Your goal »
Only these lines of the data below are wanted: the one with "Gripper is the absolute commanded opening", the one with "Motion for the", and any lines between them, each repeated exactly.

Provided data »
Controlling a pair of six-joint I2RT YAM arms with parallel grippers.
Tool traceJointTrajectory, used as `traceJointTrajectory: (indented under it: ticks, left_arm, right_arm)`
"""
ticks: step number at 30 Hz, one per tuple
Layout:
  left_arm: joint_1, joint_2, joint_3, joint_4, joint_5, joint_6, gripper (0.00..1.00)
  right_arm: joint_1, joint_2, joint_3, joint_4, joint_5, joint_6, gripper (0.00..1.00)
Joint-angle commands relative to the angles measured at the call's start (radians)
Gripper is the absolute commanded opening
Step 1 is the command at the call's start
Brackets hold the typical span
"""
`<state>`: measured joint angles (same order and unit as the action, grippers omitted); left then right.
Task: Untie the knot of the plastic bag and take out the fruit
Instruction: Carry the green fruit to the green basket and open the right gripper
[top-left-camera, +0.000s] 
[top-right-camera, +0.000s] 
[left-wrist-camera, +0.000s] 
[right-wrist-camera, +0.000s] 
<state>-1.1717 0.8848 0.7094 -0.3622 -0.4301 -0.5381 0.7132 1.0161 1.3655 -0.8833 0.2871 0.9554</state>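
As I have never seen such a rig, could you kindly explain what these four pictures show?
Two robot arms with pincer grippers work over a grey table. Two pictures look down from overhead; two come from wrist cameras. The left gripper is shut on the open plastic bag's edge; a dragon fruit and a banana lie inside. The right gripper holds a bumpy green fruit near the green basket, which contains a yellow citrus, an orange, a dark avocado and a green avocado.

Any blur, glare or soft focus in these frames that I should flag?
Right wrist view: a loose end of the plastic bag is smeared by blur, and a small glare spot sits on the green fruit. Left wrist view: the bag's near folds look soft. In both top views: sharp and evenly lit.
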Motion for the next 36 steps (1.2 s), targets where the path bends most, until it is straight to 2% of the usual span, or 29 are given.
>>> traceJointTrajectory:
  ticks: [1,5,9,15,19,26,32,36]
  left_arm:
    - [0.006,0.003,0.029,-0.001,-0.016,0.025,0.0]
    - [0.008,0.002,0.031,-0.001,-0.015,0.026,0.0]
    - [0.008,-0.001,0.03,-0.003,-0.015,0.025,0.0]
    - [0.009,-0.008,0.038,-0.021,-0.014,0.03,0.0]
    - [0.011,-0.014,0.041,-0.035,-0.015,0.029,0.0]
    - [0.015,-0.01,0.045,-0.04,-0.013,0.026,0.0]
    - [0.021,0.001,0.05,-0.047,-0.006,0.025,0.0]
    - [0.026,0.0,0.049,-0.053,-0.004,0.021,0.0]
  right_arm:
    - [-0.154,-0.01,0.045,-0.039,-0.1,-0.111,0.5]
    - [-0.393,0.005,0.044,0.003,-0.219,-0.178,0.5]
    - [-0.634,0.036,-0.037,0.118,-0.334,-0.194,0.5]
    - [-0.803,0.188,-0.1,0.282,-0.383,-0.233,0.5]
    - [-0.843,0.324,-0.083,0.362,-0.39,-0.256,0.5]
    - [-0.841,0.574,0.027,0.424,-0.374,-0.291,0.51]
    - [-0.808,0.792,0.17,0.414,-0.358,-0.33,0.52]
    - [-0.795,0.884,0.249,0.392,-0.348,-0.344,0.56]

Written response »
Gripper is the absolute commanded opening
Step 1 is the command at the call's start
Brackets hold the typical span
"""
`<state>`: measured joint angles (same order and unit as the action, grippers omitted); left then right.
Task: Untie the knot of the plastic bag and take out the fruit
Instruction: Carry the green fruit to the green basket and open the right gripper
[top-left-camera, +0.000s] 
[top-right-camera, +0.000s] 
[left-wrist-camera, +0.000s] 
[right-wrist-camera, +0.000s] 
<state>-1.1717 0.8848 0.7094 -0.3622 -0.4301 -0.5381 0.7132 1.0161 1.3655 -0.8833 0.2871 0.9554</state>
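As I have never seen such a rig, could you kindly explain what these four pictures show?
Two robot arms with pincer grippers work over a grey table. Two pictures look down from overhead; two come from wrist cameras. The left gripper is shut on the open plastic bag's edge; a dragon fruit and a banana lie inside. The right gripper holds a bumpy green fruit near the green basket, which contains a yellow citrus, an orange, a dark avocado and a green avocado.

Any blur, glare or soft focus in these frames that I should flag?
Right wrist view: a loose end of the plastic bag is smeared by blur, and a small glare spot sits on the green fruit. Left wrist view: the bag's near folds look soft. In both top views: sharp and evenly lit.
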Motion for the next 36 steps (1.2 s), targets where the path bends most, until it is straight to 2% of the usual span, or 29 are given.

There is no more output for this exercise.